Las agujas del reloj transitaban a la velocidad de la luz, el fresco verde de plaza se transformó en calor de bar, el mate tornó se vino y la intelectualidad mutó en sentidos extasiados. Se acercó con cuidado a esa delicada oreja femenina y liberó lo grotesco del instinto. Paladares azucarados, sudorosas las manos, templados los cuerpos; anhelo añorado,  adictivo. “Eso no se hace, pórtense bien” susurraban los ángeles de la guardia pero ellos desoían la advertencia, ahogándose en lagos de fango y miel. Confundidas las lenguas en su más puro néctar mientras la estampa de la implacable B aparecía de repente. Rostro imperturbable, torso rectísimo e inmaculado, presenciando la totalidad del espectáculo. Ninguno de los dos reparó en aquella silueta hasta que el intempestivo C despegó su boca y levantó la mirada. La cara se le puso pálida y el cuerpo rígido, como si el síndrome de Parkinson llegase a su joven puerta. La perceptiva T notó la inconfundible postal de la persona parada frente a ellos, de reojo percibió el desespero de su flamante galán  e incrédula no necesitó más para entender la perversidad que encerraba esa regla de tres.

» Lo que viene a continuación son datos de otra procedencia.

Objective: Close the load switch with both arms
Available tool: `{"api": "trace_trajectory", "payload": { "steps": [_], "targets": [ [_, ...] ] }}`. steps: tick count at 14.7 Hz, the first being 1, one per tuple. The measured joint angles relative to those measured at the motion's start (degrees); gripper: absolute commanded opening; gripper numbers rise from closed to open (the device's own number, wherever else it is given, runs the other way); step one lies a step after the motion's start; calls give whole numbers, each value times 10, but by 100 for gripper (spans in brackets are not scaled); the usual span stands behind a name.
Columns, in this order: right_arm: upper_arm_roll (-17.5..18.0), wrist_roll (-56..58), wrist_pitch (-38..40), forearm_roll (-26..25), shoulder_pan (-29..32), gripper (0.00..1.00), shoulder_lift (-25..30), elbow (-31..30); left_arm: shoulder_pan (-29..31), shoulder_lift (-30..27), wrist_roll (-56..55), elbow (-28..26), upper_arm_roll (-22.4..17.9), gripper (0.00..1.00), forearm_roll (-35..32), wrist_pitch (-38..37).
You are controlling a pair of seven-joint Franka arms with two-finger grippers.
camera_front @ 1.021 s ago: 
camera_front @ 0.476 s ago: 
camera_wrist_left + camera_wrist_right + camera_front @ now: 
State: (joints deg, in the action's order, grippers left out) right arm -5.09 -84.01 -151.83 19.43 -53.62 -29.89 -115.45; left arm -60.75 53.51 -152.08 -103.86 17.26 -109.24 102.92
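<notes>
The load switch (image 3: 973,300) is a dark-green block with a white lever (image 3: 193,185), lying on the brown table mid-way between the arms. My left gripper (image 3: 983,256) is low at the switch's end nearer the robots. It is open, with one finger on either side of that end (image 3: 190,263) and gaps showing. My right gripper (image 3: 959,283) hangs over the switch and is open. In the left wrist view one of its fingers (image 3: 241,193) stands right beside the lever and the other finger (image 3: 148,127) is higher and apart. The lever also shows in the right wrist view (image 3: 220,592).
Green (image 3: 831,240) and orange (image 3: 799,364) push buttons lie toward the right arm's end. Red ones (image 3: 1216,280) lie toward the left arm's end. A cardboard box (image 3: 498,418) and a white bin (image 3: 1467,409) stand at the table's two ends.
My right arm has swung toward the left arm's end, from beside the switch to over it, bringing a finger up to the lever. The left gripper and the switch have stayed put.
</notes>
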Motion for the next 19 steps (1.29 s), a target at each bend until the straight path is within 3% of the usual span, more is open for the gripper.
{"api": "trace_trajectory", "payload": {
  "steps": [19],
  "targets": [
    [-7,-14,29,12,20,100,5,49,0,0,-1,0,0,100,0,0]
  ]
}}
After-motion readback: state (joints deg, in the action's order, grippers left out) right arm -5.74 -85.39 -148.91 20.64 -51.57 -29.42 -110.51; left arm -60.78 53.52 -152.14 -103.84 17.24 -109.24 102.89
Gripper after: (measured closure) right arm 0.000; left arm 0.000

         Aturdidos frente a lo súbito de la fatalidad,  la pareja de la discordia se supo en un paredón imaginario, dispuesta a recibir las municiones interminables de un pelotón de fusilamiento. El segundero se movía y el silencio sepulcral cortaba un aire viciado por el humo de cigarrillo que inundaba el tugurio. No hubo golpes, reproches ni insultos. La implacable B caminó con paso decidido, se sentó a la mesa que hasta hacía unos instantes ocupaban el esposo y su mejor amiga, aún paralizados por el miedo a lo irremediable. Intempestivamente como C y perceptivamente como T pidió un tinto más, los invitó a acercarse afirmando que la velada estaba en pañales, que el mundo no es un cuadrado y las estructuras perecen en su condición de efímeras. Tras el shock la inmediata aceptación, borrachera de tres, un orden social corrompido, el placer, las carcajadas y el epílogo intransferible, siempre dependiendo del cristal con que se mire.